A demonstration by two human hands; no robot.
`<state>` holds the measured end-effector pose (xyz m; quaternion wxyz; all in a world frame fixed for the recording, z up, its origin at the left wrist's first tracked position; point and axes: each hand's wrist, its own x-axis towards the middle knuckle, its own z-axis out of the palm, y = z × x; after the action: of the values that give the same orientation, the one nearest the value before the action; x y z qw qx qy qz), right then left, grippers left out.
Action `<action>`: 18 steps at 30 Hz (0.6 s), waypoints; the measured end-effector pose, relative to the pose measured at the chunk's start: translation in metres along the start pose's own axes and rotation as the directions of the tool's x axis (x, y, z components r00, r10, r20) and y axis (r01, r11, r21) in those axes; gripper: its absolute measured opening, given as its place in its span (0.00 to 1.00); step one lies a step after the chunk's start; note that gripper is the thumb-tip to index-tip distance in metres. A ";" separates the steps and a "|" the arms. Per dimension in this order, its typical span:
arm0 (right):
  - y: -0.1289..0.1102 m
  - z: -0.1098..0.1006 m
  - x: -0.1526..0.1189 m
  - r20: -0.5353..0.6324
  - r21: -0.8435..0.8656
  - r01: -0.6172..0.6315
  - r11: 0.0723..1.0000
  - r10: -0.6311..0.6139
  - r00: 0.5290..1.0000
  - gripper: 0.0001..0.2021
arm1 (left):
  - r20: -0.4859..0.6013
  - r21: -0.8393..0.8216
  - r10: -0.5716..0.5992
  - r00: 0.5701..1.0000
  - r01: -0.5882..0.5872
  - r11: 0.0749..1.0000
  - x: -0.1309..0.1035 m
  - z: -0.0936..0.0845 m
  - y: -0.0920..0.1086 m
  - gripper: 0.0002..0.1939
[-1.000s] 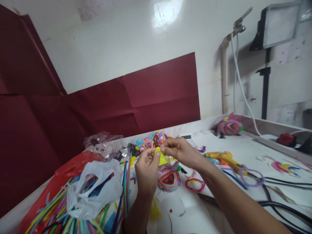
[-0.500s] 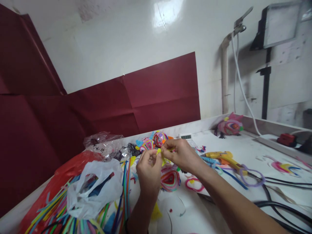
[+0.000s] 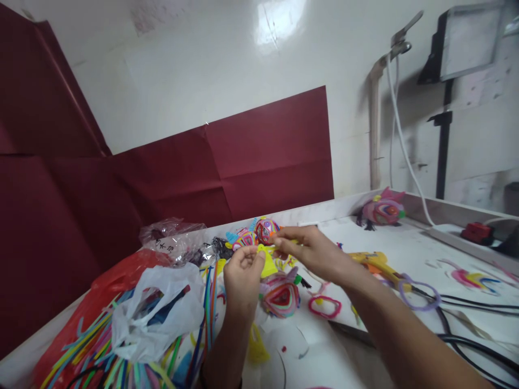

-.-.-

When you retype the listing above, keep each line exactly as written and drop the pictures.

_WORKED SOLUTION_
A demonstration by two human hands; no robot.
`<state>` holds the measured end-effector pose (xyz m; quaternion wxyz; all in a world frame fixed for the recording, z up, its origin at the left wrist's first tracked position; point and axes: each hand's wrist, its own x-axis towards the middle knuckle, its own z-axis out of the palm, y = z × x; after the action: of the values that give the same orientation, the one nearest the value before the action; x y z qw qx qy qz), right then left, grippers left out.
Action `<action>`: 18 steps at 30 Hz (0.6 s), waypoints; the measured end-effector pose, relative to the pose measured at the chunk's start: translation in metres along the start pose's own axes and rotation as the directions of the tool's x axis (x, y, z components r00, r10, r20) and y axis (r01, r11, r21) in those axes; gripper: its absolute measured opening, given as its place in its span (0.00 to 1.00); step one lies a step after the chunk's start; note that gripper is the thumb-tip to index-tip distance in metres. A ";" separates the steps and a "|" the arms. Per dimension in this order, its typical span:
arm0 (right):
  - y: -0.1289..0.1102 m
  - z: -0.1098..0.1006 m
  - x: -0.1526..0.1189 m
  - r20: -0.5353..0.6324
  - r21: -0.8435..0.8656
  - r01: -0.6172..0.6315
  - r11: 0.0723..1.0000
  - r10: -0.6311..0.6139
  - r00: 0.5290..1.0000
  - gripper: 0.0001..0.2021
arm1 (left):
  - r20: -0.4859..0.6013
  - r21: -0.8393..0.8216
  - r10: -0.5716..0.5992
  - r00: 0.5701..1.0000
  - r01: -0.5882..0.5872
  - r11: 0.0749..1.0000
  - x: -0.1309..0.1035 m
  - z: -0.0936..0.0845 m
  - y: -0.0920..0.1086 m
  - gripper: 0.0002..0.1939
[-1.000s] 
[-0.500s] 
[+0.000s] 

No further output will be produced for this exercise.